A typical extruder screw comprises a root and a single flight helically extending about the root. The flight forms with the interior cylindrical surface of the barrel a helical channel along which the thermoplastic polymer is conveyed. The screw typically has a feed section, a tapered transition section and a metering section. The feed section is for conveying bulks of raw unmelted polymer from the hopper into the barrel. The tapered transition section is to compensate for the volume decrease as the bulk polymer is compressed and to force the polymer tight against the barrel inner wall for good heat conduction and efficient melting by mechanical shearing. Typically, the polymer begins to melt in the transition section. The necessity for good compaction is especially important in this transition section of the screw to ensure uniform melting of the polymer. The metering section is for advancing the melted polymer to the discharge end of the extruder.
The raw unmelted thermoplastic polymer, typically in the form of powders, pellets, or flakes, is introduced into the feed section of the screw and is advanced along the screw by means of the rotation of the helical flight on the screw. As the solids enter the transition section from the feed section, the solids begin to melt due to the heat created by frictional heat from the rotation of the screw and conductive heat from the heating element on the barrel.
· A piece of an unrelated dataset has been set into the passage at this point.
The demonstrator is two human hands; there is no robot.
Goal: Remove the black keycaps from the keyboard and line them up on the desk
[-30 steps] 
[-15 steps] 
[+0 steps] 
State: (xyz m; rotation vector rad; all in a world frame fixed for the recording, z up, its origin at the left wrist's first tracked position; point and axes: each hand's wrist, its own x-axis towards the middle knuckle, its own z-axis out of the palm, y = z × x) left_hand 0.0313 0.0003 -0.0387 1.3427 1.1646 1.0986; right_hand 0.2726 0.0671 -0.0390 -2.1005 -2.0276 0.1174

During the course of movement of the solids through the extruder, the solids which are in contact with the hot barrel begin to melt, either by frictional heat or by heat conduction or by both, forming a melt film which adheres to the inner surface of the barrel, and the solids which are not in contact with the hot barrel remain as a solid mass. When the thickness of the melt film exceeds the clearance between the barrel and flight, the leading edge of the flight scrapes the melt film off the inner surface of the barrel and collects it at the forward or leading edge of the flight, forming a pool of the melted polymer. As the solids continue to melt, the width of the pool of melted polymer increases, while the width of the solid mass, normally referred to as the solid bed, decreases, resulting in the breakup of the solid bed into clusters of floating solids in a stream of melted polymer. When this happens, only a small portion, or none of the solid mass is exposed to the barrel and heat must travel from the barrel through the pool of melted polymer to reach the solid mass. As a result, the melting efficiency is greatly diminished once the solids bed is broken up due to the very low thermal conductivity of thermoplastic polymer.
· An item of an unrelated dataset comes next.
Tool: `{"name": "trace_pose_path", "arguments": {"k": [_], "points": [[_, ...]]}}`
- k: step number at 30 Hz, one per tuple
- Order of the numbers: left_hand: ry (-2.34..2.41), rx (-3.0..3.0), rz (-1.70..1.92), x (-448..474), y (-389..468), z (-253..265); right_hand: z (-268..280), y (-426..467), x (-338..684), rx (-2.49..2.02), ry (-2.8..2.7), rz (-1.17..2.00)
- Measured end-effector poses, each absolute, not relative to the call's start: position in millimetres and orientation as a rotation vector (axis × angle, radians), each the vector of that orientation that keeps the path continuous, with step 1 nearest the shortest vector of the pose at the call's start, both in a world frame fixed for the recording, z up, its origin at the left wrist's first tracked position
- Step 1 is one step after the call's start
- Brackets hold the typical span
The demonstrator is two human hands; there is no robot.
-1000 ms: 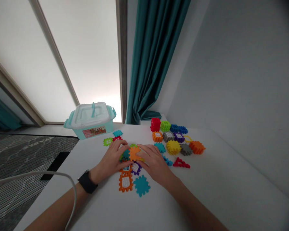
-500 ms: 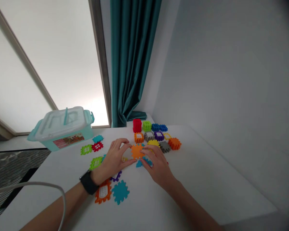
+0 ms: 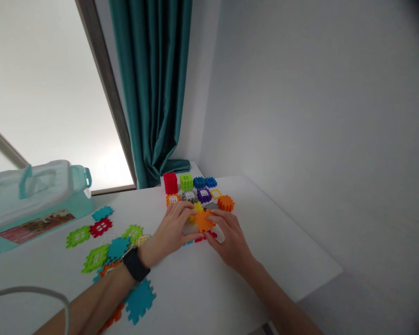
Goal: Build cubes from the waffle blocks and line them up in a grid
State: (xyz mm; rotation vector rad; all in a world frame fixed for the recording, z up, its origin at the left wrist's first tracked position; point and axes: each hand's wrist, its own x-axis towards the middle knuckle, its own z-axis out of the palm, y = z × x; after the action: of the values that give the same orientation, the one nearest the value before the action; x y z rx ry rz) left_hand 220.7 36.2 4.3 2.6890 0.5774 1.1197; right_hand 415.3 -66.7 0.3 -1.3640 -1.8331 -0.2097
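Note:
An orange square building tile (image 3: 205,221) with toothed edges is between my two hands, over the table. My right hand (image 3: 230,237) pinches its right side, with fingers at the upper edge and thumb below. From the left, my left hand (image 3: 171,228), with a dark watch on its wrist, has its thumb at the tile's lower edge and its curled fingers near the upper left corner. Yellow pieces (image 3: 197,208) show just behind the tile. Red and blue pieces (image 3: 211,236) lie beneath, partly covered by the thumbs.
Stacked tiles in colours stand at the back, among them a red stack (image 3: 170,183), a green one (image 3: 186,182) and an orange one (image 3: 226,203). Loose tiles, including a blue one (image 3: 140,300), lie left. A lidded teal box (image 3: 49,209) stands far left; a white cable (image 3: 38,290) crosses the lower left.
The view has swung right, so the box and loose tiles sit farther left. Both hands have moved with the orange tile towards the stacks on the right.

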Motion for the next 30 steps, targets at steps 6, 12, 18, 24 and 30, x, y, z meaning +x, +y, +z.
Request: {"name": "trace_pose_path", "arguments": {"k": [6, 12, 18, 24, 30], "points": [[0.601, 2.692, 1.009, 248.7, 33.0, 16.7, -4.9, -67.9, 447.1, -1.439, -1.789, -0.202], [0.627, 2.726, 0.963, 263.8, 38.6, 16.6, -14.9, -55.9, 489.2, -1.493, -1.72, -0.212], [0.6, 2.74, 0.943, 261.9, 39.8, 11.3, -20.5, -28.9, 520.0, -1.519, -1.686, -0.141], [0.616, 2.737, 0.913, 259.5, 39.1, 12.5, -31.7, -13.1, 529.9, -1.509, -1.638, -0.104], [0.606, 2.744, 0.9, 259.5, 40.5, 13.8, -40.7, -13.9, 526.9, -1.514, -1.602, -0.016]]}}
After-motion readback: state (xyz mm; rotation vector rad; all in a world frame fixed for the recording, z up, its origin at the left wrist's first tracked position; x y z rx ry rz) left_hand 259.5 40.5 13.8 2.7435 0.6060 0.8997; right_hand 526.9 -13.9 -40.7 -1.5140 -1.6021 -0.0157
In the extrusion of PVDC resins, the temperature of the polymer melt film near the barrel surface increases rapidly in the early part of the transition section as the compacted solid is forced into the reduced volume of the transition section. This melt film can reach temperatures that will cause localized degradation and subsequent bubbles and dark parabolic lines in a wavy pattern in the film. The temperature buildup is directly related to the peripheral velocity of the polymer at the barrel surface and the pressure generated at this point. The degradation generally occurs in the early part of the transition section where the large compacted solids surface area is rapidly being compressed, thus generating high pressure.
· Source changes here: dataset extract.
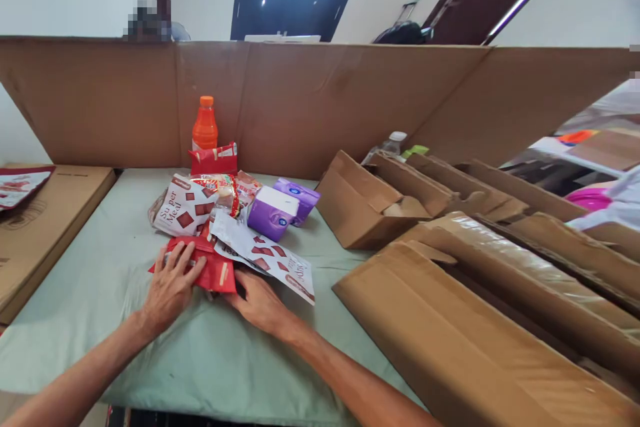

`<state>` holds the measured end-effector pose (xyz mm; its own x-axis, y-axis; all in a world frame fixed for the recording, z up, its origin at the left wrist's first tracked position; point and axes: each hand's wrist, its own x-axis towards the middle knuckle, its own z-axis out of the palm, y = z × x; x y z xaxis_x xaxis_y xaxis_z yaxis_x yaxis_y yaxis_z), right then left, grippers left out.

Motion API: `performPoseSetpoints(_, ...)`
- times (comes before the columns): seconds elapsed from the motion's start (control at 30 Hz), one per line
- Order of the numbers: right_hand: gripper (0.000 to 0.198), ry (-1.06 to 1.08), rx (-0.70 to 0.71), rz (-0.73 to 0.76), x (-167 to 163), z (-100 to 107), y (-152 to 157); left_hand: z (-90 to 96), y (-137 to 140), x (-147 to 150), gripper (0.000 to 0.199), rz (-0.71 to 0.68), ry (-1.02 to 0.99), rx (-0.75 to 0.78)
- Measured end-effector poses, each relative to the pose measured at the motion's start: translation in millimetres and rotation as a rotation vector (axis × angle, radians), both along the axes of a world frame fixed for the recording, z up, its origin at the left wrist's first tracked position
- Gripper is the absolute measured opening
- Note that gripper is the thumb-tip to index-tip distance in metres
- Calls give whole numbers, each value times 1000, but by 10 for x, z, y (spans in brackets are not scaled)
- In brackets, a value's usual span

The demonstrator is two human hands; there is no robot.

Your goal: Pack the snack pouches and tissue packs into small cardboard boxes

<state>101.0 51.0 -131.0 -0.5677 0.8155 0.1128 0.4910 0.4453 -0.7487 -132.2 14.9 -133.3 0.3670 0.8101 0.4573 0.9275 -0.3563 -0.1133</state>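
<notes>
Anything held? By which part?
Can't tell: left hand lies on the left part of a red packet; right hand, partly hidden, is at its right end.

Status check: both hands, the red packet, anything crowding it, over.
Left hand spread on red packet; right hand at its right end, partly hidden. Red packet at pile's near side. Right-side Super Meal pouch crowding, just beyond right hand.

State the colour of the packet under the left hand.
The packet under the left hand is mostly red; the head view shows it best.
</notes>
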Motion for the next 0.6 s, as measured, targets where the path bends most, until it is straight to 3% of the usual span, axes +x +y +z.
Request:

The current solution to this problem is to build low compression screws (compression ratios of less than 3.1) and install dams (restrictions) at the entrance to the metering section or end of the transition section. As used herein, the term "compression ratio" refers to the ratio of feed section flight depth to metering section flight depth. The purpose of such dams, which could extend between a plurality of screw flights, is to restrain and hold back insufficiently or nonuniformly melted polymer particles. An example of such a screw with a dam is shown in the figures of U.S. Pat. No. 3,115,674 to Schrenk et al. These designs have been successful in extruding virgin PVDC resins at high output rates (about 300 pounds per hour) with 3.5 inch diameter screws, but unsuccessful in extruding mixtures of virgin PVDC in powder feed form and a minor amount of PVDC film scraps (recycle).
The film scraps, which are typically compacted into thin flat disks (approximate dimensions of 0.25".times.0.35".times.0.075") float within a stream of spherical powder particles (approximately 220 micrometers in diameter). These film scrap particles, typically only 5% to 10% by weight of the total resin, have a narrower melting peak than the surrounding powder (because they have been melted once already) and also have the tendency to congregate in the center of the solid bed in the screw. This narrower melting point and the recycles being in the center of the solid bed where they cannot receive viscous heat from the barrel/polymer interface, lead to delayed melting of the recycled polymers and subsequent unmelted polymer (gels) being present in the final film article.
It would be desirable to provide an extruder screw which has a high output of extrudate but which also provides close control of the residence time of polymer particles containing minor amounts of recycled resins as they are transported through the screw, resulting in an extrudate which is uniformly melted and which is substantially free of degradation products and/or entrapped air.